-- Goal of the exercise --
Return the listing in full. Keep every word as it stands.

-- Data shown --
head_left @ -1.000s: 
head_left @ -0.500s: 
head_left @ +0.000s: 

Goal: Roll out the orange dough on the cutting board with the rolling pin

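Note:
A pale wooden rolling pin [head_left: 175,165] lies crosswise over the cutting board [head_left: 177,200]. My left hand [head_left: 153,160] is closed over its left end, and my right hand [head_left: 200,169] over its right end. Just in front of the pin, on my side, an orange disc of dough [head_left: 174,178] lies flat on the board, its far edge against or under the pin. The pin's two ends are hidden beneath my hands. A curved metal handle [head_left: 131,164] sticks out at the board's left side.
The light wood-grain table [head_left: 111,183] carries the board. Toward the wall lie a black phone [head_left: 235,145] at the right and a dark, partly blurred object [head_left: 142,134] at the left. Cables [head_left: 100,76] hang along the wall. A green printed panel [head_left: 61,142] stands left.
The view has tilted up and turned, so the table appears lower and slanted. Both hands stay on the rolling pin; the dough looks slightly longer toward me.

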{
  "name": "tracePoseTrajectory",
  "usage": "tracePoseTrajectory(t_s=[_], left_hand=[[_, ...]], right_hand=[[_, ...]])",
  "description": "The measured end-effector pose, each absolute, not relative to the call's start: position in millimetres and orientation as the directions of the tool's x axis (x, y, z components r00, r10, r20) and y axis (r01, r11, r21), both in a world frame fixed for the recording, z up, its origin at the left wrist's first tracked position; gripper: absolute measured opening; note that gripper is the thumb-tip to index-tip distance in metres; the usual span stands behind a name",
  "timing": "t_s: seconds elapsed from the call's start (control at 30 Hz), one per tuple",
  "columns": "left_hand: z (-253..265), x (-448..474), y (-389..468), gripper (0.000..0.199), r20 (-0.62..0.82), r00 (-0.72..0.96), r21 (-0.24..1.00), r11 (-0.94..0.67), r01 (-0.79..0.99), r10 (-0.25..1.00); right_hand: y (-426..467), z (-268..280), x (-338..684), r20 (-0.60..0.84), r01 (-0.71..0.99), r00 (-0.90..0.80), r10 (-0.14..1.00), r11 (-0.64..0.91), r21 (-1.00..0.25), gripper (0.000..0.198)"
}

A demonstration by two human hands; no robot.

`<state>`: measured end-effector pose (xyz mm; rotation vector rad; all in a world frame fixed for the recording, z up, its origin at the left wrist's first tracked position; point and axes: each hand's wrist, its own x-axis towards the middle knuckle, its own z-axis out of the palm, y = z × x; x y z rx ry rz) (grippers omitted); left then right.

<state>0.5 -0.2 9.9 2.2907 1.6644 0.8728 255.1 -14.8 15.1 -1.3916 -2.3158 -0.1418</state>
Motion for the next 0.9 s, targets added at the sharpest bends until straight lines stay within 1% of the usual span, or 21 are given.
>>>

-- Output of the exercise --
head_left @ -1.000s: 
head_left @ -0.500s: 
head_left @ +0.000s: 

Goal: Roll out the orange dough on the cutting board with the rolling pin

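Note:
A pale wooden rolling pin [head_left: 175,165] lies crosswise over the cutting board [head_left: 177,200]. My left hand [head_left: 153,160] is closed over its left end, and my right hand [head_left: 200,169] over its right end. Just in front of the pin, on my side, an orange disc of dough [head_left: 174,178] lies flat on the board, its far edge against or under the pin. The pin's two ends are hidden beneath my hands. A curved metal handle [head_left: 131,164] sticks out at the board's left side.
The light wood-grain table [head_left: 111,183] carries the board. Toward the wall lie a black phone [head_left: 235,145] at the right and a dark, partly blurred object [head_left: 142,134] at the left. Cables [head_left: 100,76] hang along the wall. A green printed panel [head_left: 61,142] stands left.
The view has tilted up and turned, so the table appears lower and slanted. Both hands stay on the rolling pin; the dough looks slightly longer toward me.
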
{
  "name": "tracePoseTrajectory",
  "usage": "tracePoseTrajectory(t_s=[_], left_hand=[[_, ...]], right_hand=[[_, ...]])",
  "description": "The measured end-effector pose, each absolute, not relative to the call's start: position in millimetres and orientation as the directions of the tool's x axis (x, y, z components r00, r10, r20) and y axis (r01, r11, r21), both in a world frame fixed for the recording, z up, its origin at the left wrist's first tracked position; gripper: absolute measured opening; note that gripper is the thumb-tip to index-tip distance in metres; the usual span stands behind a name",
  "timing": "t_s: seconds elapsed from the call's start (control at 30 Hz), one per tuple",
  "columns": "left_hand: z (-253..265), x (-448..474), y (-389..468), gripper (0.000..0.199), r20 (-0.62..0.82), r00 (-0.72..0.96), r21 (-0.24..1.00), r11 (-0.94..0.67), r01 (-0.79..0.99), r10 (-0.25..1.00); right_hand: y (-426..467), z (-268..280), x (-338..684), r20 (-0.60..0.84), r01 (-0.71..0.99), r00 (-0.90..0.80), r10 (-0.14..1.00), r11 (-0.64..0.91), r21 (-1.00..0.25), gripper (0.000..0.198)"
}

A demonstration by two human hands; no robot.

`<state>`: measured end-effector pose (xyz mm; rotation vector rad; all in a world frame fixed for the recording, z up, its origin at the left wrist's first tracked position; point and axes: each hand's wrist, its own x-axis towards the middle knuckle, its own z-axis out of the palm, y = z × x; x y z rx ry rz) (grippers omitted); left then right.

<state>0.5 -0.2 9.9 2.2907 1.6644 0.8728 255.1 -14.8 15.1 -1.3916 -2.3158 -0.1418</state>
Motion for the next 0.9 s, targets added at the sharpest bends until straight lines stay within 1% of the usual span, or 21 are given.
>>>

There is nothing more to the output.